The Mariner East pipelines are a series of Natural Gas Liquids pipelines under construction in the US state of Pennsylvania. The pipelines are intended to facilitate the transfer of Natural Gas Liquids from the Utica Shale and Marcellus Shale Formations to ports on the eastern seaboard where the ethane, butane, pentane, propane mix will be shipped to Scotland for plastics production. The construction of the pipelines generated considerable controversy inside Pennsylvania. Construction on the pipelines, dubbed Mariner East 1, 2 , and 2X, is being undertaken by Sunoco Pipeline.

Pipelines

Mariner East 1 
Mariner East 1 was originally built as a gasoline pipeline in the 1930s. The conversion of the gasoline pipeline into a NGL compatible pipeline was completed in 2015. In March 2018 portions of the pipeline were temporarily shut down by the State of Pennsylvania after the pipeline was suspected of causing sinkholes in West Whiteland Township.

Mariner East 2 
Mariner East 2 is a new pipeline under construction in Pennsylvania that is intended to supplement Mariner East 1's ability to move natural gas liquids from Western Pennsylvania to a refinery in Marcus Hook, Delaware County. Combined with Mariner East 1, the 16-inch pipeline will carry 345,000 barrels of natural gas liquids per day.

Construction 
The Mariner East 2 pipeline was constructed using horizontal directional drilling, a process which has been noted for its relatively minimal impact on surface topsoil. However Sunoco has been issued over 12.6 Million dollars in fines from the PA Dept. of Environmental Protection, who has twice halted completion of the project in less than a year for violations.  In March 2018 the Pennsylvania Public Utility Commission halted construction when the experimental horizontal directional drilling ruptured a fault line and created sinkholes in a suburban neighborhood.

Outright construction on Mariner East 2 began in February 2017 at a projected cost of $2.5 billion, though a number of delays extended the construction timetable by 18 months. Said delays included issues with permitting, extensive litigation with landowners on whose land the pipeline traverses, opposition from environmental groups, and instances of accidental pollution. Construction was halted between the beginning of January and early February 2018 after horizontal drilling resulted in the pollution of well water. A $12.6 million dollar civil penalty was also issued to Sunoco by the State of Pennsylvania.

In early April 2018 machines being used to construct the pipeline were vandalized at a construction site in West Whiteland Township. Both Sunoco and an environmentalist group blamed each other for the sabotage, and both offered a $10,000 reward for information about the vandalism. In mid April 2018 Sunoco announced that it would consider switching from using horizontal direction drilling to more traditional bore hole drilling at construction sites in West Whiteland Township.
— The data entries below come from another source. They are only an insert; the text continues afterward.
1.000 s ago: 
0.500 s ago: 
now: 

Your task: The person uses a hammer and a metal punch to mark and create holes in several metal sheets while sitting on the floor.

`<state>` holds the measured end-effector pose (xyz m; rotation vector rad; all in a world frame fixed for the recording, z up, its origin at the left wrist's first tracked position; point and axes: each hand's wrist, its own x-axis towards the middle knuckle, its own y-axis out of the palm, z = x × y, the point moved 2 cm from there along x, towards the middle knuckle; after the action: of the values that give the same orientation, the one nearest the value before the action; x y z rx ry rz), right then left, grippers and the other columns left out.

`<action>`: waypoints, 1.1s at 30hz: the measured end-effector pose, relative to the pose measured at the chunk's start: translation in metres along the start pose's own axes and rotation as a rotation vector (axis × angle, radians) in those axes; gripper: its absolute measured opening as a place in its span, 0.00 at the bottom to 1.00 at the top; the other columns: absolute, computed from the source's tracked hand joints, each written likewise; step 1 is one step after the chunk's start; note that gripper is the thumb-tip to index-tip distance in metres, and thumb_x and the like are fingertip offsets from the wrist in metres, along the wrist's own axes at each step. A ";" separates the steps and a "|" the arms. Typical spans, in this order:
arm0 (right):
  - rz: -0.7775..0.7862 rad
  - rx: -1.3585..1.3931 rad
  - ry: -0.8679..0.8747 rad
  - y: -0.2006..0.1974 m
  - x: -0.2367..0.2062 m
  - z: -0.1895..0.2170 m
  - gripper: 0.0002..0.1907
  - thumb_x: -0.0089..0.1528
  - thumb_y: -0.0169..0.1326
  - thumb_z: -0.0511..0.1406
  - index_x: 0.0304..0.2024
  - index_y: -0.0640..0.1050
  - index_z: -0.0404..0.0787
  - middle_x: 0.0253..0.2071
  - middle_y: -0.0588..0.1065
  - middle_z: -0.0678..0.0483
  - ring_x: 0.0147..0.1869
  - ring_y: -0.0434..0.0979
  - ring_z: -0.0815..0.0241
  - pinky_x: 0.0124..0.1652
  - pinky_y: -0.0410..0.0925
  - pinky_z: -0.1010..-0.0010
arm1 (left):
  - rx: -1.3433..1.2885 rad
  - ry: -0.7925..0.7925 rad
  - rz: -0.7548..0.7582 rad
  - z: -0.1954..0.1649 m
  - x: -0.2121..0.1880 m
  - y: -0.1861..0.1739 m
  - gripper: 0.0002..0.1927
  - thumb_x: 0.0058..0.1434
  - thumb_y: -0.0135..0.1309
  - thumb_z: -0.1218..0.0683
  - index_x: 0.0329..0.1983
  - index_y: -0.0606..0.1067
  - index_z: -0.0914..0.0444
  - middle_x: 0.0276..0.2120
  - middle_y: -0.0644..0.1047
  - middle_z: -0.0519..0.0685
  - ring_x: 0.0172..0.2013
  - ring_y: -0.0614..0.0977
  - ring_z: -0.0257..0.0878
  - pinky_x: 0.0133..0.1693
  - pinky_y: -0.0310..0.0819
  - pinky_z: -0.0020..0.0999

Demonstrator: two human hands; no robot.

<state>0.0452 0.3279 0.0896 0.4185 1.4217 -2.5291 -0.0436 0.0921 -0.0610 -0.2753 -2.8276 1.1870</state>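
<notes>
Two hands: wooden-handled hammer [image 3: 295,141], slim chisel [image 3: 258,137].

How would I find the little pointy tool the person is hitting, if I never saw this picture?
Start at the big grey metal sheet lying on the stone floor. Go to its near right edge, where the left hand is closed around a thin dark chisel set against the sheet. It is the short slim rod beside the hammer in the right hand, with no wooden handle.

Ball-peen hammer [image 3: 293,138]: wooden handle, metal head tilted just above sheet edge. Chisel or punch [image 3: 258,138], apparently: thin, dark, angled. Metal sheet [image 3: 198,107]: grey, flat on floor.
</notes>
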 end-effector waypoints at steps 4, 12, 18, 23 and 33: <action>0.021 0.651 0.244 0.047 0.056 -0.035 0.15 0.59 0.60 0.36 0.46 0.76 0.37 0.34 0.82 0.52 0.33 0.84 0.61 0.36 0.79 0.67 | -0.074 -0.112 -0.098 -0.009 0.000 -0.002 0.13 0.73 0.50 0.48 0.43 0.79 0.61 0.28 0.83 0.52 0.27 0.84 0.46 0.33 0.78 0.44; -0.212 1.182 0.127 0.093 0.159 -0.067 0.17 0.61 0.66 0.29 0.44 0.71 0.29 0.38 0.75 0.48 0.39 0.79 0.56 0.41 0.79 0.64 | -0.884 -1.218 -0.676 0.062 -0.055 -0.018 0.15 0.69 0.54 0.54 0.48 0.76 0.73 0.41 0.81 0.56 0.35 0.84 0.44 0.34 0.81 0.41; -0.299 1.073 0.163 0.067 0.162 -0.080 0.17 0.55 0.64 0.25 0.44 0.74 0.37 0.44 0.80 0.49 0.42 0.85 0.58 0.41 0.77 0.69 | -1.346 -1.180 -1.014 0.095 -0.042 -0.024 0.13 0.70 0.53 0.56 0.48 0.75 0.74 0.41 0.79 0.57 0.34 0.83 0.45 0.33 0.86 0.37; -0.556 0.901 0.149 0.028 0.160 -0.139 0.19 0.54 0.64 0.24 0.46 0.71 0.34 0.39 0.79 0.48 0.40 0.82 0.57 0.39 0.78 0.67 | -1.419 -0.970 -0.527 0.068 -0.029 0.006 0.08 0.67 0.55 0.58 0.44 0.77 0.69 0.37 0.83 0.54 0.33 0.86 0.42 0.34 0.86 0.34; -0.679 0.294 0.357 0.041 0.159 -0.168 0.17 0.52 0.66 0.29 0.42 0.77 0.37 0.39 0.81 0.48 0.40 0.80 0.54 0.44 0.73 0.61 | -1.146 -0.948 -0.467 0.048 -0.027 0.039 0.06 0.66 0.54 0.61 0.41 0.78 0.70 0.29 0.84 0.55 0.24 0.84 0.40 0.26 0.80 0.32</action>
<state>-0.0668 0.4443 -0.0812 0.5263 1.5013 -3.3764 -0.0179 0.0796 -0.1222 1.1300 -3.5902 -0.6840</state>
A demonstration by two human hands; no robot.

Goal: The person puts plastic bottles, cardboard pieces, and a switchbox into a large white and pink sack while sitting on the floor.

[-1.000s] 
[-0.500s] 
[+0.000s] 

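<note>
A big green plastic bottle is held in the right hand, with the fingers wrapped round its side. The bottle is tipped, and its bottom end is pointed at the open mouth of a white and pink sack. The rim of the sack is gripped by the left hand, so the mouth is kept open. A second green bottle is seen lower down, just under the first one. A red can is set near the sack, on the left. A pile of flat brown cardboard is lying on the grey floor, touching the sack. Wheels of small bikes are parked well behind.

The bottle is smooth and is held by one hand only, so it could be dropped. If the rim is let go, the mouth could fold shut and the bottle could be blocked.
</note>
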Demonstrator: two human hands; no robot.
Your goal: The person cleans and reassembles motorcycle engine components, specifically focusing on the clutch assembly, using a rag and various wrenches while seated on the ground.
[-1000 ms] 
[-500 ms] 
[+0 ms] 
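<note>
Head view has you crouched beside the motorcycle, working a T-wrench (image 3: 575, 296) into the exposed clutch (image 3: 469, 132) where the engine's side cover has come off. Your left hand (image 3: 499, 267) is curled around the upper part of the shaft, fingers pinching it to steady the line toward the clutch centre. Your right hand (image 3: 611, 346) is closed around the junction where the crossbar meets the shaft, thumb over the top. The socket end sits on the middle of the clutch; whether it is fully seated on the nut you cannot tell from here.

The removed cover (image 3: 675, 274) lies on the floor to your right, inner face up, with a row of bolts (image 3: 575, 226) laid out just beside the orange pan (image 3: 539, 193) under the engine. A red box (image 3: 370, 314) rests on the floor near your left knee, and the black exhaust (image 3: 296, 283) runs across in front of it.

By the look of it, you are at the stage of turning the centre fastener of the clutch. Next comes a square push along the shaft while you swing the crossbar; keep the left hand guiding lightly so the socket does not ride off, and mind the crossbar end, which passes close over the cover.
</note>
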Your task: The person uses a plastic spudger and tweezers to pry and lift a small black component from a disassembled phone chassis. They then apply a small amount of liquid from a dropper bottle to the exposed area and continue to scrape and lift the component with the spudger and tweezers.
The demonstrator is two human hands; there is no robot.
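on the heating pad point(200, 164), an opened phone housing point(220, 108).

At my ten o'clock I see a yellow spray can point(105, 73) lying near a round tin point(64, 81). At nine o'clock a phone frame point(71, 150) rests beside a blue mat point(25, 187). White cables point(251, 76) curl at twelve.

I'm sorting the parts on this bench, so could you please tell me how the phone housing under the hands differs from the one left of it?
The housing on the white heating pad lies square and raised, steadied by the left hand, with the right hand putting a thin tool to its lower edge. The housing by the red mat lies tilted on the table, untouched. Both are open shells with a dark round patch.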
This decision came in the wake of concerns about HDD drilling affecting local aquifers and wells. Local residents and legislators are vehemently opposed to the switch in drilling method as this would have the highly volatile gases 4 feet from surface through questionable and unstable geology in densely populated areas.

Initially planned to be completed in 2018, planned completion was pushed back to 2019 and then into 2020. As of February 2022, the project is complete.

Mariner East 2X 
Mariner East 2X is a 20-inch pipeline envisioned to run parallel to the Mariner East 2 pipeline. The projected capacity of the 2X is 250,000 barrels of NGL per day. Initially planned to be completed in 2019, it wasn't until February 2022 that the pipeline was completed.